Mrs. Peterson lifts her head and looks around the room. “You actually convinced your father to go home?”
“Not a chance. But I did make him go to the cafeteria and get something to eat.”
She nods weakly. “Good job, honey. I’m worried about him.”
“I’ll take care of Dad,” Gwendy says. “You just worry about getting better.”
“That’s in God’s hands now. I’m so tired.”
“You can’t give up, Mom. We don’t even know how bad it is. It could be—”
“Who said anything about giving up? That’s not going to happen, not as long as I have you and your father by my side. I have too much to live for.”
“Yes,” Gwendy says, nodding. “You sure do.”

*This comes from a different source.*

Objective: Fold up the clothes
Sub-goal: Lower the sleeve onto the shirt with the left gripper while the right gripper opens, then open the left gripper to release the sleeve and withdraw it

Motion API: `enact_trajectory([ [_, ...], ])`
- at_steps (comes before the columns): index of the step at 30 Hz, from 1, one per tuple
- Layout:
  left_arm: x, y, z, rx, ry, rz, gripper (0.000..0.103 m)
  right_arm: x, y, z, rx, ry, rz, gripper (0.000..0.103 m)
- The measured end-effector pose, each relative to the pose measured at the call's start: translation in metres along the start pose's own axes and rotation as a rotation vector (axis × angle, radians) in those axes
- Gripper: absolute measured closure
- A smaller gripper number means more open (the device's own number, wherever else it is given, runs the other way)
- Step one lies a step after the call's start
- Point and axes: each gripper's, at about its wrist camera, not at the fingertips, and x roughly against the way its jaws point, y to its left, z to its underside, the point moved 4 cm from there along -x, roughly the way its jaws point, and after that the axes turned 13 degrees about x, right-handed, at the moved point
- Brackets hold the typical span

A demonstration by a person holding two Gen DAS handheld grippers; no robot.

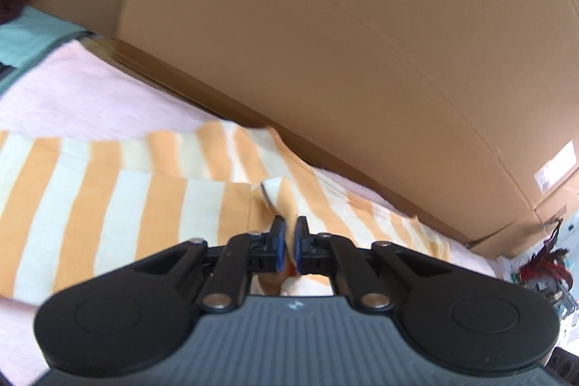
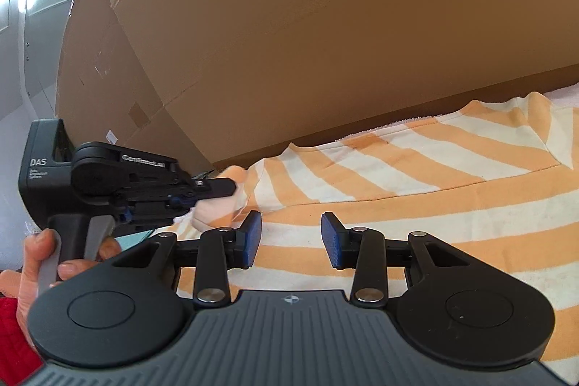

“All I meant is…” She searches for the right words. “If I’m supposed to beat this thing again, if there’s any chance at all, then I’ll beat it. I believe that. No matter how hard of a fight awaits me. But… if I’m not supposed to… if God decides this is my time, then so be it. I’ve lived a wonderful life with more blessings than any one person should possess. How can I possibly complain? Anyway, that’s all I meant… that’s the only way they’re going to stuff me in the ground.”
“Mom!” Gwendy exclaims.
“What? You know I don’t want to be cremated.”
“You’re impossible,” Gwendy says, taking down her backpack from the windowsill. “I brought you some of those little fruit juices you like so much and some snacks. Also brought you a surprise.”
“Oh, goodie, I like surprises.”
She unzips her backpack. “Eat and drink first, then the surprise.”
“When did you get so bossy?”
“Learned from the best,” Gwendy says and sticks out her tongue.
“Speaking of surprises—and I don’t know why in the world I woke up thinking about this just now—but do you remember the year we tried to surprise your father for his birthday?” She scoots herself up in bed, eyes wide open and alert now, and takes a sip from the small carton of juice.
“When we decorated the garage with all those balloons and streamers?” Gwendy asks.
Mrs. Peterson points a finger at her. “That’s the one. He was away fishing all afternoon. We crammed everyone inside and the big plan was to hit the door opener as soon as he pulled into the driveway.”
Gwendy starts giggling. “Only we didn’t know he’d fallen off a log and landed in the mud on the way back to his truck.”
Mrs. Peterson nods. “We’d swiped the automatic door opener from his truck so he’d had no choice but to get out.” Now she’s chuckling right along with her daughter.